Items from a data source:
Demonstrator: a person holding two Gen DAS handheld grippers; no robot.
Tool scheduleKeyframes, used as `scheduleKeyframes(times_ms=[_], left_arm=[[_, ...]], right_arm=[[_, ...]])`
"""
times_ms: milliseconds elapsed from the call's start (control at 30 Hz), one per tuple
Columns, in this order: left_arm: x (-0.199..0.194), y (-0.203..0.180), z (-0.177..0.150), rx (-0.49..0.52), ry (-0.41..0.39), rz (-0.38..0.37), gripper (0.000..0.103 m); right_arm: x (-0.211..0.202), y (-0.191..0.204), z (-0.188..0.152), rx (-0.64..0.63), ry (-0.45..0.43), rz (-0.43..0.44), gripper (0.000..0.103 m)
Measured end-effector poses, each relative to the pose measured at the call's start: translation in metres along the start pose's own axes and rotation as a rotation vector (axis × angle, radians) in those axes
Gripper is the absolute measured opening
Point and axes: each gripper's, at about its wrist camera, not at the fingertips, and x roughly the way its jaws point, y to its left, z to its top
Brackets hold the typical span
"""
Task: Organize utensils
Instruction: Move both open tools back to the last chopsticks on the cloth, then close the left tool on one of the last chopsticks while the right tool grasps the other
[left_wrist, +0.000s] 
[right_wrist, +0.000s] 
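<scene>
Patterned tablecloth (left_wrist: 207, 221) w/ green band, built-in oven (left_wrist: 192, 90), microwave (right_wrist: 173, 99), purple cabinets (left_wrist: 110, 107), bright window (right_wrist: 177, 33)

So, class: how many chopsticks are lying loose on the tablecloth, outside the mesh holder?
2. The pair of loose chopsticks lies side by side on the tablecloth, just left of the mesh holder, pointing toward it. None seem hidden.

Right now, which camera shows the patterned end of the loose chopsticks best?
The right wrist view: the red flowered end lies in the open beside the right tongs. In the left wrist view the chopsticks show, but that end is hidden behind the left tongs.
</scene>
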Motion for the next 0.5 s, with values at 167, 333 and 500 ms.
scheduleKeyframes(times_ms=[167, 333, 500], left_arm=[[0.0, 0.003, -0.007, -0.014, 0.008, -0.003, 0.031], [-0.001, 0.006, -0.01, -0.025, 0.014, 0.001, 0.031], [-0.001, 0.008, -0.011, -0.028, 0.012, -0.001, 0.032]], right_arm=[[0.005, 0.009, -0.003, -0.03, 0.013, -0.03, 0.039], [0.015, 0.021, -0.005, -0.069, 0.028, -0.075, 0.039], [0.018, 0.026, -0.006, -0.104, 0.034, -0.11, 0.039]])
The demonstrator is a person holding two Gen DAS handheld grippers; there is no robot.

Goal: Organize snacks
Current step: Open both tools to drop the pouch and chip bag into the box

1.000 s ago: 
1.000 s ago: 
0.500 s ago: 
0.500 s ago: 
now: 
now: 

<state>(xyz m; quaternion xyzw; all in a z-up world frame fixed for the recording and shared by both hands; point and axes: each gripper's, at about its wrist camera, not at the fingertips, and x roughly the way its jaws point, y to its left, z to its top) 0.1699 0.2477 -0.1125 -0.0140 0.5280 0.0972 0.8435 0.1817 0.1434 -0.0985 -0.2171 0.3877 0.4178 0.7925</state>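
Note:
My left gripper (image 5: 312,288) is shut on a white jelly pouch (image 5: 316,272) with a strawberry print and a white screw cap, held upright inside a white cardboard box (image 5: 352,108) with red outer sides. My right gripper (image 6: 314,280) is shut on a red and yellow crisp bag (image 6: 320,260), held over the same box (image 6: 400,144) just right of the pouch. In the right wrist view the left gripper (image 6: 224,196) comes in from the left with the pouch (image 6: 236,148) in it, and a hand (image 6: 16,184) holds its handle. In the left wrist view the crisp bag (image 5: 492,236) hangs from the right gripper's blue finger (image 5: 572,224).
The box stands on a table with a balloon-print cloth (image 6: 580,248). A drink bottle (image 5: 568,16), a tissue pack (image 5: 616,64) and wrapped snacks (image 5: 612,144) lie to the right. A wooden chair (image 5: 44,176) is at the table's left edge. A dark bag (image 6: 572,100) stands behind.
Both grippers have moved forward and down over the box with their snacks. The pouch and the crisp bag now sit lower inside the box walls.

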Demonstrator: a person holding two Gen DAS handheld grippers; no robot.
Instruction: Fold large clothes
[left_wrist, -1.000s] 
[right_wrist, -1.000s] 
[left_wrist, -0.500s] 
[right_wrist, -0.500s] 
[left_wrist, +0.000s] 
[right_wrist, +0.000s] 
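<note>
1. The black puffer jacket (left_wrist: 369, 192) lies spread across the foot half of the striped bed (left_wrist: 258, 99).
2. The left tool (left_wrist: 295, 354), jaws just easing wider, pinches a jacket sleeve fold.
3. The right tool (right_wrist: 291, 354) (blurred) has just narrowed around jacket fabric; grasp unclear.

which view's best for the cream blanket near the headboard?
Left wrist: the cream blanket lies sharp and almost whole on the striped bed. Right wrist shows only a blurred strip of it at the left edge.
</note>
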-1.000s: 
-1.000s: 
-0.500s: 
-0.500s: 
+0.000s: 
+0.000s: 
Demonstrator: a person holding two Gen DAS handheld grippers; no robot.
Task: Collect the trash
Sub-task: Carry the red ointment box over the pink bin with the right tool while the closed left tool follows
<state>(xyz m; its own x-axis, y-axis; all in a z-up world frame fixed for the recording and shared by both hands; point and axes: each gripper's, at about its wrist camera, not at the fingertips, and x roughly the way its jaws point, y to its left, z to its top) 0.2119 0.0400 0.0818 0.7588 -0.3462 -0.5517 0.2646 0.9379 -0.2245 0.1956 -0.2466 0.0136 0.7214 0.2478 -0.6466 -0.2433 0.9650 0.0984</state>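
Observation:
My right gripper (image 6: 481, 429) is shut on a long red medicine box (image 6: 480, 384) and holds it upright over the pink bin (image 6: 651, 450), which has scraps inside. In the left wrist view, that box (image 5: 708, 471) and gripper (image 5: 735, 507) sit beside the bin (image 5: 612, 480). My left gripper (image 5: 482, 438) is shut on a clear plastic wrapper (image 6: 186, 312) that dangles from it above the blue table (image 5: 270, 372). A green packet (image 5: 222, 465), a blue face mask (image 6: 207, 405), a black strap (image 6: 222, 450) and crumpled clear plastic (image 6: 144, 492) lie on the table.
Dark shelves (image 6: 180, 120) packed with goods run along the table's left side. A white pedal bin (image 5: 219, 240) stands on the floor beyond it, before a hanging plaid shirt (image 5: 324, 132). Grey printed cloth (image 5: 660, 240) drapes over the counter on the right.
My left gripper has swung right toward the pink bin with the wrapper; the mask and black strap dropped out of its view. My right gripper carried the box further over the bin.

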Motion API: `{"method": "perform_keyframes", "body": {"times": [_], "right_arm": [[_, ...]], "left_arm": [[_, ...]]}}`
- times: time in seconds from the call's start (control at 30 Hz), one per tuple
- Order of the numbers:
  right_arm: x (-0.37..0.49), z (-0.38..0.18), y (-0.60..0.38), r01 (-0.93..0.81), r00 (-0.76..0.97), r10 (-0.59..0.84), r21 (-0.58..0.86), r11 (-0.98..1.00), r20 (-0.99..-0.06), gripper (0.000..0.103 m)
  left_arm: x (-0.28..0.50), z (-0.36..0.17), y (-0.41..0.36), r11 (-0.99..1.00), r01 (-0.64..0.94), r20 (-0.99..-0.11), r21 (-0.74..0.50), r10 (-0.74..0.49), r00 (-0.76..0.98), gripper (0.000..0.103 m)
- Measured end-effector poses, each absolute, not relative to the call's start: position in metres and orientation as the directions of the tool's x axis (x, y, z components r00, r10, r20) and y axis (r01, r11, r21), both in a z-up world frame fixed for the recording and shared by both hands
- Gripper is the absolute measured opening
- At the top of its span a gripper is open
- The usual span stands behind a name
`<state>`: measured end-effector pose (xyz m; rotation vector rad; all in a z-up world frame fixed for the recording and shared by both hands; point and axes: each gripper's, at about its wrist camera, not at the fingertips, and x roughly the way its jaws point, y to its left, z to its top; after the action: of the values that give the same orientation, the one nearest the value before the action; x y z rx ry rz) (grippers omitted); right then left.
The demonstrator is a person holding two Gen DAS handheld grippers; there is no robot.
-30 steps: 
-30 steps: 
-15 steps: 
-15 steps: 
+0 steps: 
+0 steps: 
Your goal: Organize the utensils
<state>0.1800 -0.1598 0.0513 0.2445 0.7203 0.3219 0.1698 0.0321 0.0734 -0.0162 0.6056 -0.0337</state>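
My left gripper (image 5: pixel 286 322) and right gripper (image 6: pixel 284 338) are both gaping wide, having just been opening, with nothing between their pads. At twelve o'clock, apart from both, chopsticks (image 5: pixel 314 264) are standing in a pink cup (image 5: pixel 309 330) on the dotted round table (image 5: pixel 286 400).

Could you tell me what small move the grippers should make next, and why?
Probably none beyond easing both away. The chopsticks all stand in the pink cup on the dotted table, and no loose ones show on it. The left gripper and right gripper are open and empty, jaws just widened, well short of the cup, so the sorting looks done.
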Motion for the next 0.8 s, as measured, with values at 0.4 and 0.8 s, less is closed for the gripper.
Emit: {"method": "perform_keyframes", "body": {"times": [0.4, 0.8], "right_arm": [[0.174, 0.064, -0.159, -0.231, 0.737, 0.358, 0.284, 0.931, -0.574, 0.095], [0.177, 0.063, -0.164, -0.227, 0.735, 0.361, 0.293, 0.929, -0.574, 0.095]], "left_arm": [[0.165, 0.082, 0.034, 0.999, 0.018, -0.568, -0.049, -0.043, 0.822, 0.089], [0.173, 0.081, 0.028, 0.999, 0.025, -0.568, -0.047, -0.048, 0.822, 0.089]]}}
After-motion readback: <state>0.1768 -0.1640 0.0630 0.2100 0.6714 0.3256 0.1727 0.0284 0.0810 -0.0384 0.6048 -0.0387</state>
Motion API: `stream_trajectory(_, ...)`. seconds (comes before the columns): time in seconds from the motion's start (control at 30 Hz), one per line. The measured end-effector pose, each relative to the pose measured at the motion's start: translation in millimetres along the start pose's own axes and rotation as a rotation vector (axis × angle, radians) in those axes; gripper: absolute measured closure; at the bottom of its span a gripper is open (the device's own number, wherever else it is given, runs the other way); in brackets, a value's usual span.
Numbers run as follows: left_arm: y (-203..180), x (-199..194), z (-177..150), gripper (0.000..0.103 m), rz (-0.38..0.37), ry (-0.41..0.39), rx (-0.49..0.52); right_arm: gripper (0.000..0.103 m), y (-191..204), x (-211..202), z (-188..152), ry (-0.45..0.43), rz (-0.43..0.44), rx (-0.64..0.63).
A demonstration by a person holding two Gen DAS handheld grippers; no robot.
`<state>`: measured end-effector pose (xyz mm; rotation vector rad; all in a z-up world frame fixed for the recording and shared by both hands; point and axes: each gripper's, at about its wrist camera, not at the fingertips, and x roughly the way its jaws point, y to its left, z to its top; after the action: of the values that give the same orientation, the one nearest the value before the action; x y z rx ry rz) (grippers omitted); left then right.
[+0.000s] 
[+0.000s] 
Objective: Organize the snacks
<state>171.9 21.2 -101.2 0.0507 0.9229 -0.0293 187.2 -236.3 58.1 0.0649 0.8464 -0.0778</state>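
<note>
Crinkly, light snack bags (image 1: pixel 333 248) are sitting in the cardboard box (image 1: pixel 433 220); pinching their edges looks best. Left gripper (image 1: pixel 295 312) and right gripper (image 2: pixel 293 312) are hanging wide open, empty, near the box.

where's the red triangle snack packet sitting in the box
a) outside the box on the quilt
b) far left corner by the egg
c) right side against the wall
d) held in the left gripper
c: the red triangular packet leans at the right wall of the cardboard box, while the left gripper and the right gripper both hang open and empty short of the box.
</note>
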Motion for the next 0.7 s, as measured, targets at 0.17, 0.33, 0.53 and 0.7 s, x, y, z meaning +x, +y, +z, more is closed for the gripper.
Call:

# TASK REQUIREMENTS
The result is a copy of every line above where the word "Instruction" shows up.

# COMPLETED EXERCISE
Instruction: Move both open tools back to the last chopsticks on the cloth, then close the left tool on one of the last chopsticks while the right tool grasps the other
Instruction: Fold large clothes

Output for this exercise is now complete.